There’s been nothing substantial to report, with regards to the Fantastic Four franchise reboot, for almost fifteen months now. Even though the comic book project was originally announced back in early 2009 and reports about numerous big name celebrities being pursued to star in (or lend their voices to) the film began circulating in mid-2010, there’s been very little progress made on the project since.
Jump to the present and Oscar-winner Akiva Goldsman is no longer producing the FF reboot – though, that could be construed as a good thing, based on part of his history with comic book movies (he produced Jonah Hex and wrote Batman & Robin). There’s no word yet on who 20th Century Fox wants to recruit as a replacement producer, but there are new reports about a potential directorial candidate.
Surprisingly enough, Green has been the primary screenwriter involved with the FF franchise revamping since it was first announced in 2009. Take his (decidedly mixed?) resume as you will, but at least it sounds like the screenplay for the FF reboot won’t be going the overdone “dark and gritty” route – which, arguably, would be really an incongruous approach to take with the FF universe and its characters anyway. But, we digress…
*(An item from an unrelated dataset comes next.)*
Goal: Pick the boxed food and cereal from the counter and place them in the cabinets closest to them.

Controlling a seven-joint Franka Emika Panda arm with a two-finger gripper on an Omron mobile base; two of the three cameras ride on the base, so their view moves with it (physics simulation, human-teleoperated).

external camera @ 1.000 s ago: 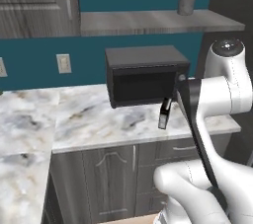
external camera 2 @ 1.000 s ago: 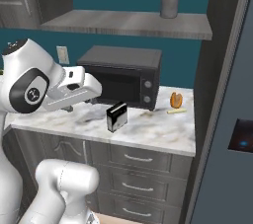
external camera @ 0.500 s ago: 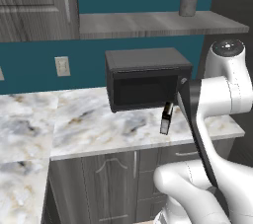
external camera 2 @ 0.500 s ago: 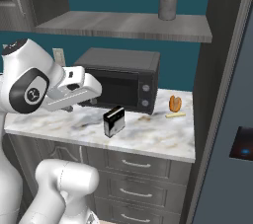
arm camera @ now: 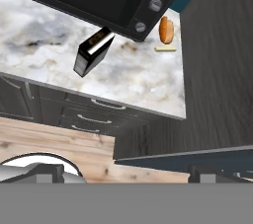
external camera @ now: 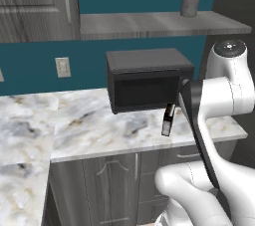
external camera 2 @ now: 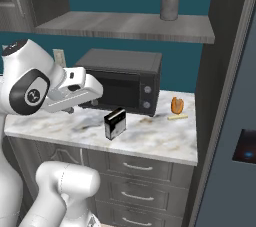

Trank previously worked on the TV series The Kill Point and served as editor on the sports drama Big Fan. He will be making his big screen directorial debut next month with Chronicle, a found footage/superhero flick that has been generating some serious buzz online, especially in the past few weeks.
According to Variety insiders, Fox officials are very much waiting to see how Chronicle fares when it hit theaters, both in terms of critical reception and (most importantly, to studio heads) at the box office, since it’s slated to open during the 2012 Super Bowl weekend. Assuming the movie isn’t an unmitigated bust, it appears likely that Trank will be sitting in the captain’s chair on the FF reboot.
The two previous live-action Fantastic Four movies (ignoring Roger Corman’s infamous 1994 film) released in theaters were sizable financial hits; as far as comic book adaptations go, they’re generally considered to be far from the worst. All the same, neither flick is so widely beloved as to prompt a major outcry at the idea of a reboot, especially one being handled by more accomplished and competent filmmakers.
However, therein lies the problem with the new FF movie, as it stands: Green’s previous work doesn’t inspire a ton of confidence and Trank is simply an untested director – though, based on early Chronicle footage, he’s managed to craft a film with some unsettlingly dark atmosphere and pretty solid effects work, while working on a much smaller budget ($15 million) than he’d have at his disposal with the FF reboot.
All the same, best to hold off on getting too excited (or not) about Trank being eyed to direct the new Fantastic Four movie until Chronicle hits U.S. theaters on February 3rd, 2012.